The Bar Tailed Godwit covers amazing distances. Photo / Greg Bowker

KEY POINTS:

A record-breaking godwit known as E7 is refuelling in the Firth of Thames after having made it all the way to Alaska and back wearing a surgically implanted satellite transmitter.

The female bird was the first of 16 bar-tailed godwits tagged in February by ecologist Dr Phil Battley, from Massey University, to return to New Zealand.

Data provided by the transmitter meant that Dr Battley could confirm her route, with her entire migratory journey clocking in at close to 30,000 km, and the southern return leg at more than 11,500km.

Dr Battley said E7 set the record for the longest flight of the tagged birds on the journey north and then broke her own record on the way back south.

E7 first went to the Yellow Sea, flying 10200 km direct from Miranda in the Firth of Thames, where she was banded up, to Yalu Jiang Nature reserve in China.

She spent five weeks refuelling there and then at the start of May flew to the breeding grounds in Alaska, another 7300 km.

Dr Battley said E7 went to the Yukon-Kuskokwim Delta and spent the next two months there where she was almost certainly breeding.

"She left there about mid-July and went to the mudflats on the edge of the Yukon Delta where she refuelled again, getting nice and fat until the end of August."

Dr Battley said the southward migration of the godwit from Alaska to New Zealand was thought to be the longest non-stop migration of any bird.

"She had the option to fly down to the Alaskan peninsula and take off from about 500 km further south but she didn't do that - this indicates the long journey is not such a problem to her or that she's needing to find a shorter route."

Dr Battley said E7 was back at her favourite spot at Miranda after becoming the first godwit to have her migration monitored by satellite, but had confounded attempts to photograph her after her epic journey.

"Unfortunately it's a muddy spot with no access so while it would be nice to have pictures we just haven't been able to photograph her."

Dr Battley said E7 probably arrived late on Friday night.

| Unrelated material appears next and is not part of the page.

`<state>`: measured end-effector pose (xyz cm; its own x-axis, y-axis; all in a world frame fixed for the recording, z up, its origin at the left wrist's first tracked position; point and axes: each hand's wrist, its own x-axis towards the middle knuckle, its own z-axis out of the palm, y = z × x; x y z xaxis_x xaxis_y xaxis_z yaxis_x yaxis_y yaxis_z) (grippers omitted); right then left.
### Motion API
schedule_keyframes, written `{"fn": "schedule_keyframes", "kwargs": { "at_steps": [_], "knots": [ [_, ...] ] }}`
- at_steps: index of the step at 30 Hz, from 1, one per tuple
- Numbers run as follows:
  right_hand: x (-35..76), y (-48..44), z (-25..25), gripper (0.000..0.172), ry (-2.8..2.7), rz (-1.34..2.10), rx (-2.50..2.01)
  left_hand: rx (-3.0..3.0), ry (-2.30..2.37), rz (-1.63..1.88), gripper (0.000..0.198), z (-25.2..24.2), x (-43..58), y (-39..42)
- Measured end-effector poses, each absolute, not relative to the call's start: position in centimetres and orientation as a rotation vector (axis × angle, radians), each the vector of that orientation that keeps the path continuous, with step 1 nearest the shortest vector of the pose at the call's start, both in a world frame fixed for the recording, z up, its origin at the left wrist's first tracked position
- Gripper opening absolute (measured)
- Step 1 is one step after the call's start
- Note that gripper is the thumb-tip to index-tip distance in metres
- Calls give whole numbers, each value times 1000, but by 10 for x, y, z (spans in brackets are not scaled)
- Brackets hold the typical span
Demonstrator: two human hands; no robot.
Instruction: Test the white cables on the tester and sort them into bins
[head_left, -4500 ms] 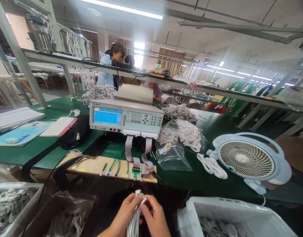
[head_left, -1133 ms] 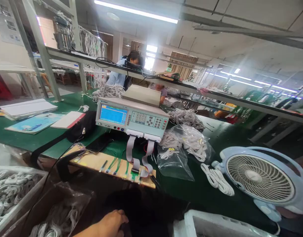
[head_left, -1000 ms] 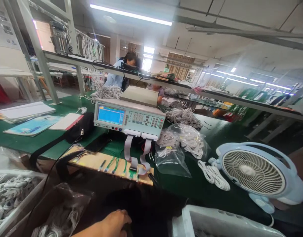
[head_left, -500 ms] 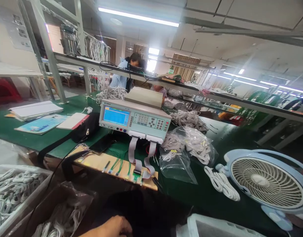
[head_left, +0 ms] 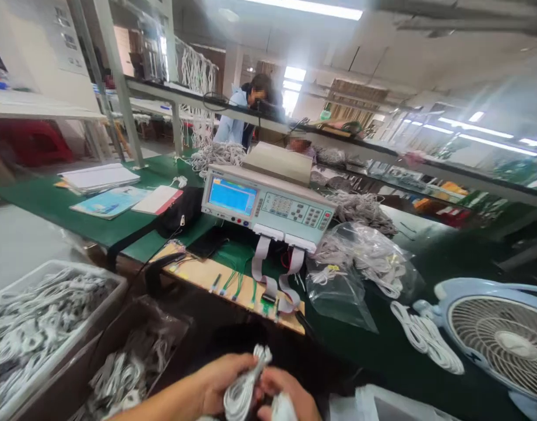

Her transmitter was on for six hours every 36 hours and on Friday afternoon she was south-west of Ninety Mile Beach in Northland.

By 3am on Sunday morning E7 was recorded as being back at Miranda.

She was expected to rest in the Firth of Thames until about March, when she would make her way back to Alaska to have her chicks.

E7 would have a complete feather moult before starting out all over again. "She'll moult into breeding plumage, fuel up again, and take the same route back to the Yellow Sea and Alaska.

"What's really amazing is that once her chicks have fledged they'll be left to their own devices and will have to migrate to New Zealand without parental guidance."

Dr Battley was now awaiting the arrival of four other birds with transmitters that were still working. Eight birds fitted with backpack tracking devices had not been monitored because the devices appear to have fallen off.

The transmitters on three of the eight birds which had the devices surgically implanted also appeared to have stopped working.

Godwits arrived in New Zealand in September each year and the adults left in mid-March, with adolescent birds staying until they were up to three or four years old.

The largest populations in New Zealand were found in the Kaipara Harbour, Manukau Harbour and Farewell Spit.

Dr Battley's next project was to undertake similar work with a sub-population of the bar-tailed godwit in northwest Australia, allowing comparison of the migratory habits of the two populations.

The project would provide crucial information about the migratory behaviour of declining species.